The whole listing is to be reproduced exactly as given.

▶ _Dataset content_:

*** Begin section ***

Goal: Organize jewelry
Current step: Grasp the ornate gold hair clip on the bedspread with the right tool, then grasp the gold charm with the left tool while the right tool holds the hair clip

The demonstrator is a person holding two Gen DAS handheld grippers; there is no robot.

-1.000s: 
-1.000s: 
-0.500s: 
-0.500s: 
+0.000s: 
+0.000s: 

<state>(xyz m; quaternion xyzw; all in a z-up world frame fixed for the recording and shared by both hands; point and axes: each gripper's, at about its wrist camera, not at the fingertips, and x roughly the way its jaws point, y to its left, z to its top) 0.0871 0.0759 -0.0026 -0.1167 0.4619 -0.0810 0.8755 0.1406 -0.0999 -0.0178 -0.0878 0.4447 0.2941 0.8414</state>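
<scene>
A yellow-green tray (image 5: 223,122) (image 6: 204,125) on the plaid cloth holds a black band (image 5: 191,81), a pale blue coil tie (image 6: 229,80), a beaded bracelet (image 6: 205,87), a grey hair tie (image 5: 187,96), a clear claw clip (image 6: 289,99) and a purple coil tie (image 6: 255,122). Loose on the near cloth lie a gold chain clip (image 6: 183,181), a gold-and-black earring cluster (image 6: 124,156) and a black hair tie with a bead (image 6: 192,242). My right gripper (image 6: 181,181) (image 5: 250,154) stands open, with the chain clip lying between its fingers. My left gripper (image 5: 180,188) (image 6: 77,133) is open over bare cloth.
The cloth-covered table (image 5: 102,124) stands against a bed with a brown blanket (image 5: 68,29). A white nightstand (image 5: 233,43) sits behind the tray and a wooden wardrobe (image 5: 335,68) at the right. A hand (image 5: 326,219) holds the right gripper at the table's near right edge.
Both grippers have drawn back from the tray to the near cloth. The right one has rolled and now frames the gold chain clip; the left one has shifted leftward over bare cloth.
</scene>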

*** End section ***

▶ _Response area_:
Goal: Organize jewelry
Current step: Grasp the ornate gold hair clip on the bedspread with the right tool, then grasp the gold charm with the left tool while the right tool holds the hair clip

The demonstrator is a person holding two Gen DAS handheld grippers; there is no robot.

-1.000s: 
-1.000s: 
-0.500s: 
-0.500s: 
+0.000s: 
+0.000s: 

<state>(xyz m; quaternion xyzw; all in a z-up world frame fixed for the recording and shared by both hands; point and axes: each gripper's, at about its wrist camera, not at the fingertips, and x roughly the way its jaws point, y to its left, z to its top) 0.0871 0.0759 -0.0026 -0.1167 0.4619 -0.0810 0.8755 0.1406 -0.0999 -0.0178 -0.0878 0.4447 0.2941 0.8414</state>
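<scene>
A yellow-green tray (image 5: 223,122) (image 6: 204,125) on the plaid cloth holds a black band (image 5: 191,81), a pale blue coil tie (image 6: 229,80), a beaded bracelet (image 6: 205,87), a grey hair tie (image 5: 187,96), a clear claw clip (image 6: 289,99) and a purple coil tie (image 6: 255,122). Loose on the near cloth lie a gold chain clip (image 6: 183,181), a gold-and-black earring cluster (image 6: 124,156) and a black hair tie with a bead (image 6: 192,242). My right gripper (image 6: 181,181) (image 5: 250,154) stands open, with the chain clip lying between its fingers. My left gripper (image 5: 180,188) (image 6: 77,133) is open over bare cloth.
The cloth-covered table (image 5: 102,124) stands against a bed with a brown blanket (image 5: 68,29). A white nightstand (image 5: 233,43) sits behind the tray and a wooden wardrobe (image 5: 335,68) at the right. A hand (image 5: 326,219) holds the right gripper at the table's near right edge.
Both grippers have drawn back from the tray to the near cloth. The right one has rolled and now frames the gold chain clip; the left one has shifted leftward over bare cloth.
</scene>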

The output is finished, and nothing else is needed.